夜風が吹き抜け、漂う金木犀の香りがふわりと鼻をくすぐる。

澄佳はゆっくりと目を覚ました。

まだ夢の余韻に囚われたまま、胸いっぱいに甘い香気を吸い込む。その仕草はまるで柔らかな玉のように、温かで艶やかだった。

隣で翔雅が低く告げる。

「着いたぞ」

彼は車を降り、トランクから食材の袋を取り出し、そのまま澄佳と並んでエントランスへと向かう。

このマンションの一室ごとに警備員が常駐している。

警備員は澄佳を見、次に隣の長身の男を見て、思わず声を潜めた。

「さっき清秀な若い男の子が来てましたよ。

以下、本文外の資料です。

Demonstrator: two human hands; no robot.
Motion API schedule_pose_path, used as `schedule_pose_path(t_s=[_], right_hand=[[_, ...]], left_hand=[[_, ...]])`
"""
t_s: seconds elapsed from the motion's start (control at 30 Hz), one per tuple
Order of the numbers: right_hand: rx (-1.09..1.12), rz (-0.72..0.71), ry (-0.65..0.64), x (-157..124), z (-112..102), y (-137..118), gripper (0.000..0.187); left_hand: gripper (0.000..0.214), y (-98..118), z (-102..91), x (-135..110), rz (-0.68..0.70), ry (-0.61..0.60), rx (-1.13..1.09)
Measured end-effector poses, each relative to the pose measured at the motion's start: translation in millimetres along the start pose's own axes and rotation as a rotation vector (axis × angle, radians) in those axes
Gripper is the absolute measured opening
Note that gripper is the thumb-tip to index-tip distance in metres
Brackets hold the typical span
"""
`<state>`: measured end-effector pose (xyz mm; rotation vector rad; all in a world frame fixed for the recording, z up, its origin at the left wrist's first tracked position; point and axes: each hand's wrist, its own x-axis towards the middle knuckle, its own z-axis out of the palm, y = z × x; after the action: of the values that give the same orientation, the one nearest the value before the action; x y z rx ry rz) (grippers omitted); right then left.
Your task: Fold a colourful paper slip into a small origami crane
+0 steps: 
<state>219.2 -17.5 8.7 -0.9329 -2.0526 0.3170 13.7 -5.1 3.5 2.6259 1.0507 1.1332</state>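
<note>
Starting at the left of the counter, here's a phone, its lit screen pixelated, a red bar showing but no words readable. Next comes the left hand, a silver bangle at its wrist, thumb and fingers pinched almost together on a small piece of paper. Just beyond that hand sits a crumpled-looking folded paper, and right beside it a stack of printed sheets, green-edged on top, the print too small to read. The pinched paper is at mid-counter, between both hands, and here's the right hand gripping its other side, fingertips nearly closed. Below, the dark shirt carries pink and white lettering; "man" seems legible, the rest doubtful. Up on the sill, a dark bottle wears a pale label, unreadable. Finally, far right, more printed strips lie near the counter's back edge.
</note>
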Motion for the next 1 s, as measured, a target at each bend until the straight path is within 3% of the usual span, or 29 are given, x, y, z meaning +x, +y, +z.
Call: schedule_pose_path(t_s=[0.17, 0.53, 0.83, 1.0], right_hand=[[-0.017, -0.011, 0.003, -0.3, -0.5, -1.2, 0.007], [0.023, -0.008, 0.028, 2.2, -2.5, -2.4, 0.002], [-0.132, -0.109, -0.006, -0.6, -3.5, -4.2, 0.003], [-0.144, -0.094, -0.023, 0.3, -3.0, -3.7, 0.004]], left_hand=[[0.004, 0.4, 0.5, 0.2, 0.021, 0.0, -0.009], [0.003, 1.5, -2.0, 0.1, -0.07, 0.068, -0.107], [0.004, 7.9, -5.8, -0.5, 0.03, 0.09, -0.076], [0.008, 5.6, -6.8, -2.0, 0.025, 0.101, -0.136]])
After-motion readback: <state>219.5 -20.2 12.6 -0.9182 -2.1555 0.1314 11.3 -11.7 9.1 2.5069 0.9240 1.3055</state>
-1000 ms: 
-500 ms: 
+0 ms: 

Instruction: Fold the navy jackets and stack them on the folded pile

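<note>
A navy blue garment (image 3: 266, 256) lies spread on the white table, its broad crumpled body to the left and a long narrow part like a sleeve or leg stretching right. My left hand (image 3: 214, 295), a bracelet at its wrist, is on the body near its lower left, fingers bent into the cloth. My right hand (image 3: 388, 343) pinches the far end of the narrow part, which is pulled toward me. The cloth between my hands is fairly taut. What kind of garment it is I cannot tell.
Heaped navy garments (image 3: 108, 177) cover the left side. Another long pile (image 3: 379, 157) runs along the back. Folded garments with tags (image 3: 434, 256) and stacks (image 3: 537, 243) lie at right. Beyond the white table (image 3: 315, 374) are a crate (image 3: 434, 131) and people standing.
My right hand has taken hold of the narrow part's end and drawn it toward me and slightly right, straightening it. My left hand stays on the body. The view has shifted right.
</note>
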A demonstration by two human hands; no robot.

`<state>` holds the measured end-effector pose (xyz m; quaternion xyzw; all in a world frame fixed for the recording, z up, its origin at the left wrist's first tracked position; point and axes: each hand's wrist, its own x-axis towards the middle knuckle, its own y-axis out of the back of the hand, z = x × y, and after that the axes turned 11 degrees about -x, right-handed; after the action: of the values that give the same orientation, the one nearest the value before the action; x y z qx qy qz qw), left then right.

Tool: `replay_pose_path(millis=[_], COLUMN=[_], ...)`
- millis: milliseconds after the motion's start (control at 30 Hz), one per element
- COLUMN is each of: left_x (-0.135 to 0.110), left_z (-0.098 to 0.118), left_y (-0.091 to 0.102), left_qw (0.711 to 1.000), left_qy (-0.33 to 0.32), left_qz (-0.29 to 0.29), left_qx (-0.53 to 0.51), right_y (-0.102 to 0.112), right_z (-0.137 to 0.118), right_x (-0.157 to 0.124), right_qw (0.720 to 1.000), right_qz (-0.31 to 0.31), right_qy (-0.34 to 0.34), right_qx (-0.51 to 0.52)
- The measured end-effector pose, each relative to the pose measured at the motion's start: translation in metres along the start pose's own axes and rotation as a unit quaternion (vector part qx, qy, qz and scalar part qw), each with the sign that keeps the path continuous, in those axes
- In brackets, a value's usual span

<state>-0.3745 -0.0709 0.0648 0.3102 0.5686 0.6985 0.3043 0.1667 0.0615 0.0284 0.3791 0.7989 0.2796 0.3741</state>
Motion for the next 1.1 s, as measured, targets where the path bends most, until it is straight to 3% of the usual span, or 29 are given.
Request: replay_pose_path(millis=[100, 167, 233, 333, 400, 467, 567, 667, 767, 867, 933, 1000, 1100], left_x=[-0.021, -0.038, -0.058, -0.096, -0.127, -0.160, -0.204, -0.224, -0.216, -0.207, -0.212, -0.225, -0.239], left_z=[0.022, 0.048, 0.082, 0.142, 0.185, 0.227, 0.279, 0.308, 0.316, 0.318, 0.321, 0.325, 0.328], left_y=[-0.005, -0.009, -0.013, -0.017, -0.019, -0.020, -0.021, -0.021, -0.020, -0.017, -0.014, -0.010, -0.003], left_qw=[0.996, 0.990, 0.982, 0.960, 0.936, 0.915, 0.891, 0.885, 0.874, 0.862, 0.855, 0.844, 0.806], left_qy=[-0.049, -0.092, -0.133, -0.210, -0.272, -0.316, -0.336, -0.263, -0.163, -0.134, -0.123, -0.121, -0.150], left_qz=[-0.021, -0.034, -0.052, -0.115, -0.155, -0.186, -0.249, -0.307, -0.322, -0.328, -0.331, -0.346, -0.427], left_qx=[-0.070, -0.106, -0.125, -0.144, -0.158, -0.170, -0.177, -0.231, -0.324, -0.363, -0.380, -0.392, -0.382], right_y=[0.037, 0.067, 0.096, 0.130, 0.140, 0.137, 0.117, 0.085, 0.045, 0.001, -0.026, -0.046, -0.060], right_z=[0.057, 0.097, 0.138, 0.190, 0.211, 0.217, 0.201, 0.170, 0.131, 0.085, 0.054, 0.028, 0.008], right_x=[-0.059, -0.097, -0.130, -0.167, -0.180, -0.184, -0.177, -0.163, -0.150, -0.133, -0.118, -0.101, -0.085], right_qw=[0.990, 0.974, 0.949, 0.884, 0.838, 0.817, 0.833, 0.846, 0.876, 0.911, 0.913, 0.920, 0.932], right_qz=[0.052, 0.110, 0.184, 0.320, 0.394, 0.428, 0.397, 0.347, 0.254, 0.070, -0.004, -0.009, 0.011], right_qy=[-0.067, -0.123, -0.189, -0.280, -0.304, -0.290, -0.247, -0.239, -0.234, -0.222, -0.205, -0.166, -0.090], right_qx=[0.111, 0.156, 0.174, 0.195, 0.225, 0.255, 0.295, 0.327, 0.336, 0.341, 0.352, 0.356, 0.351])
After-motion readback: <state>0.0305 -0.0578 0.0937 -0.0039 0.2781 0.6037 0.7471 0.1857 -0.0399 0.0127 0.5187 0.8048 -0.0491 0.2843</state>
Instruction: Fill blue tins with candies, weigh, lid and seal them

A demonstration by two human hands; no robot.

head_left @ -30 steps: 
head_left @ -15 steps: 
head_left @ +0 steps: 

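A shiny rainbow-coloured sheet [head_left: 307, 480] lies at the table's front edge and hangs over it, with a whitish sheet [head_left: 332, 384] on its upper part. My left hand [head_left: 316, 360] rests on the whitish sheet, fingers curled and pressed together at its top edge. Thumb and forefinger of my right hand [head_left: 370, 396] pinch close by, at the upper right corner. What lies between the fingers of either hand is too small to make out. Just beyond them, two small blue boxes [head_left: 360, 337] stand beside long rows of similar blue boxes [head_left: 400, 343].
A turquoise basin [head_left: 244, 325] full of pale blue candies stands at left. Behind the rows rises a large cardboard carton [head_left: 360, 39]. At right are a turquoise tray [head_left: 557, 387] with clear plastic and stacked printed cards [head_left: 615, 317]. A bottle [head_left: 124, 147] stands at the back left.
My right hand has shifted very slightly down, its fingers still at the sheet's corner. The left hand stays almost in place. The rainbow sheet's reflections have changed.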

隣には気品のある女性も……お母様でしょうか」

翔雅は表情を変えずに答える。

「ああ、俺の母だ」

警備員は目を丸くした。

——まさかそういう関係?近頃の若者はずいぶん大らかだな……

……

二人でエレベーターに乗り込むと、澄佳は壁にもたれ、大きな欠伸をひとつ。

ついさっき、車の中で眠ってしまったのだ。

智也との別れ以来、彼女は不眠症に悩まされていた。それが初めて、深い眠りに落ちた。